Counting only lines that contain the string "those", how many are there in the data? Say the number alone.

→ Records shown:
------------------------------------------------
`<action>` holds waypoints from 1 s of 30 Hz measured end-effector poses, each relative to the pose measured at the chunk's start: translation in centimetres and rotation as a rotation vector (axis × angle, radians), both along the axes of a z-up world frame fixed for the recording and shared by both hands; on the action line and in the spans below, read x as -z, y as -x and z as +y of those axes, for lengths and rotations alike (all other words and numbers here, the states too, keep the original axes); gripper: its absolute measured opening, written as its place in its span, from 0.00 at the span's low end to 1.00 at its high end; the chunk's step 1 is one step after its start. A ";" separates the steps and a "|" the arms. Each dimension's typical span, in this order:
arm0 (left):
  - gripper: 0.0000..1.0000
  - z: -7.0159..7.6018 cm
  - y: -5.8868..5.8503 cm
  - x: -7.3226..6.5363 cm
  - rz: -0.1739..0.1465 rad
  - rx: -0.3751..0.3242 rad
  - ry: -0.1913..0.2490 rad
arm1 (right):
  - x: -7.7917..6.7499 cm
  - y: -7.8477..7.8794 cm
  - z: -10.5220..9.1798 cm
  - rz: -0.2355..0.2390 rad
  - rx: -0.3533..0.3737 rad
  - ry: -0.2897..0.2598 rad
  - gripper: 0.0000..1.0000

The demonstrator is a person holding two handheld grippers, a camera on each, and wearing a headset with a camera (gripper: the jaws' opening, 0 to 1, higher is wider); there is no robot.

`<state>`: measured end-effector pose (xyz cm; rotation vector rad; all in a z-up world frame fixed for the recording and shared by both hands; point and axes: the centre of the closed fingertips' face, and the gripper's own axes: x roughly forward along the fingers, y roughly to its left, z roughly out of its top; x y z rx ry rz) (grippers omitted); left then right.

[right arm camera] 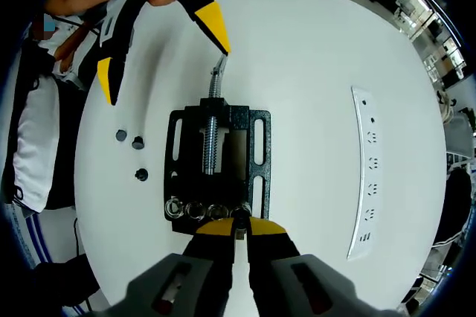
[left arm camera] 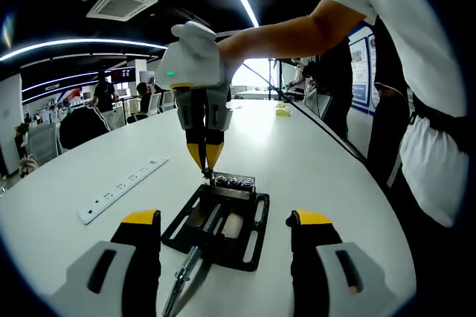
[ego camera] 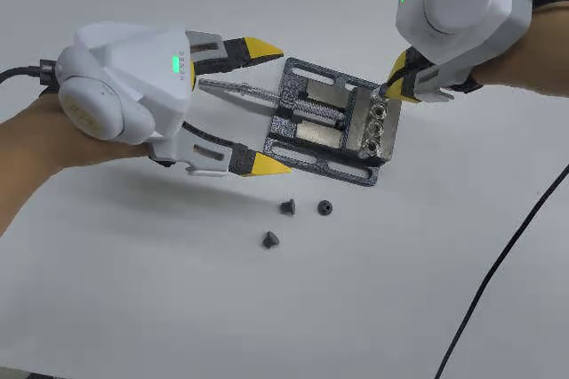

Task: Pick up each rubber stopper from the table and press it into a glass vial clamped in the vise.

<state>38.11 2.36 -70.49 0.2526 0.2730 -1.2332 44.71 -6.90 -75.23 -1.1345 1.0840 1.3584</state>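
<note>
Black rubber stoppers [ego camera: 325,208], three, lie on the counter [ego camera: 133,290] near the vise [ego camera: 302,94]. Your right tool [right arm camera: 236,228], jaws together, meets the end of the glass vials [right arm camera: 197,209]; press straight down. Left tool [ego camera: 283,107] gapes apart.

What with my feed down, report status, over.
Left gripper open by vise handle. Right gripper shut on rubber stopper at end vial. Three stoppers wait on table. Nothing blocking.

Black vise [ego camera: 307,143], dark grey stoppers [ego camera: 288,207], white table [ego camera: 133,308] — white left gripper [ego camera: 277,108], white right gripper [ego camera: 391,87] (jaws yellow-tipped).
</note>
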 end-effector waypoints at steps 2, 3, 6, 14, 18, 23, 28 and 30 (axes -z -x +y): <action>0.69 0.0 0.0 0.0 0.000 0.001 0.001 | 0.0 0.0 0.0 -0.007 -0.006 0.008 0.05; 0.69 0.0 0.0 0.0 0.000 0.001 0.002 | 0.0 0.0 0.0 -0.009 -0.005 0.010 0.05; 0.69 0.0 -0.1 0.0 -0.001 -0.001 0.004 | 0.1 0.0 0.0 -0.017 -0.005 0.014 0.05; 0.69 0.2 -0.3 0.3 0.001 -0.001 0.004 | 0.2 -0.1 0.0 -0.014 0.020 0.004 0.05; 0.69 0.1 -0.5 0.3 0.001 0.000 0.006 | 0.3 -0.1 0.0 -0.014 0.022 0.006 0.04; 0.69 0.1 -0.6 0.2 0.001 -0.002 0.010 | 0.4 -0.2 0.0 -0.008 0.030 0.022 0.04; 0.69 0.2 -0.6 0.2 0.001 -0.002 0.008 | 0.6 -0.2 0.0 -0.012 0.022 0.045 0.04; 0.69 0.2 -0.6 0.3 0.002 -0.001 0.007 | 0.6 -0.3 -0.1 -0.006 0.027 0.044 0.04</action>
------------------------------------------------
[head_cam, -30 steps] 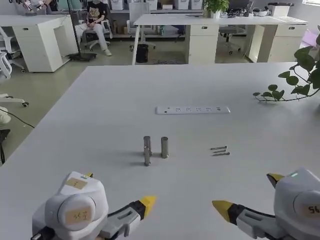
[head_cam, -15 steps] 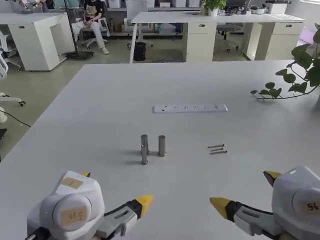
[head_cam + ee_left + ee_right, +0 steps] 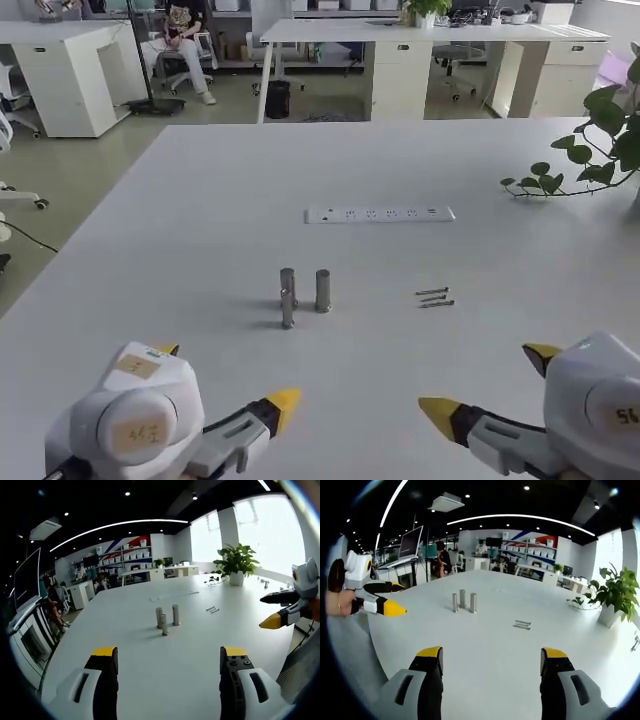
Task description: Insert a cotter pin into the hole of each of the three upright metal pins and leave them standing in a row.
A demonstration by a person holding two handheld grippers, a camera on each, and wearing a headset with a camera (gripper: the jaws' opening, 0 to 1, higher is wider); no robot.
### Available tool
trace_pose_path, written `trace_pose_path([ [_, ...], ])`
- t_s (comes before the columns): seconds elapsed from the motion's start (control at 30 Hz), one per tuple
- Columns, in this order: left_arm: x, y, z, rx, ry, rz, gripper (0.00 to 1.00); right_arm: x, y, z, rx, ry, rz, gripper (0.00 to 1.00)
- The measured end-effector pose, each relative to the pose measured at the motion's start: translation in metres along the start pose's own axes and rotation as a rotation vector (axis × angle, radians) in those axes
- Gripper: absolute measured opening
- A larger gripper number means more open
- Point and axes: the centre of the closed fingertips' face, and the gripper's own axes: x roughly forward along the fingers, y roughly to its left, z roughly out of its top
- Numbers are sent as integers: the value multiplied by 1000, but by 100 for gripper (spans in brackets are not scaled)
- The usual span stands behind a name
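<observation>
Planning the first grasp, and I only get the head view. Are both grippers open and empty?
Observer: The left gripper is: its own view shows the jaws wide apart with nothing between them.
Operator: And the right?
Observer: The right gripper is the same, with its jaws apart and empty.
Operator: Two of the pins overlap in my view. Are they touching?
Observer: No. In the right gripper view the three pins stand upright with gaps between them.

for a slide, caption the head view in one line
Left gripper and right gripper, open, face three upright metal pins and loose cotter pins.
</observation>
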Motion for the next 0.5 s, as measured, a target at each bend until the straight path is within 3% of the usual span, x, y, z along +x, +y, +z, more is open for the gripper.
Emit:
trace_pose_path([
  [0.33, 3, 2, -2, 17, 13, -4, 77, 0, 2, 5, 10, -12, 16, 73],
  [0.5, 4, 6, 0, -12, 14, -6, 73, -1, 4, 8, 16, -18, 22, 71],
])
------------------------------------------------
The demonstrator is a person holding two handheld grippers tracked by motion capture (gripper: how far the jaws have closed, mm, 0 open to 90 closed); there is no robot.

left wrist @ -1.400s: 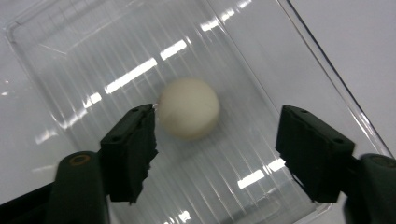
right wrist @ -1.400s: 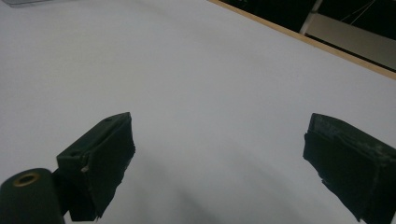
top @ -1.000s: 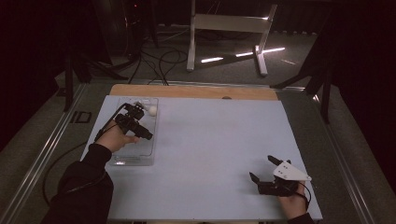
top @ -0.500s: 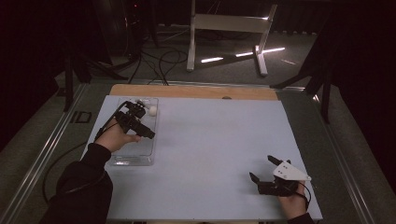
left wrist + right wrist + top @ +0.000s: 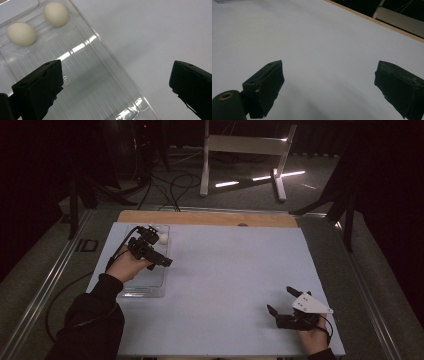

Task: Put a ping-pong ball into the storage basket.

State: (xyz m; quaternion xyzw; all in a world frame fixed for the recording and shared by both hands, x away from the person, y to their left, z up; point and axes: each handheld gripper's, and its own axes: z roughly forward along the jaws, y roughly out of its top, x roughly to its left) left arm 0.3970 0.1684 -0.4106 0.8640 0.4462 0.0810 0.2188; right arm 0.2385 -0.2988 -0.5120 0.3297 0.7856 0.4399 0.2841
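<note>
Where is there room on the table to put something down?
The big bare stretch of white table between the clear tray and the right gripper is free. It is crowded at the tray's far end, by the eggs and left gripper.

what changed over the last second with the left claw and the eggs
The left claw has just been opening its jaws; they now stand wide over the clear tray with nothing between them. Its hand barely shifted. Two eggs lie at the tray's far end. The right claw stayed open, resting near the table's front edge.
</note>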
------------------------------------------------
→ Output of the exercise: 2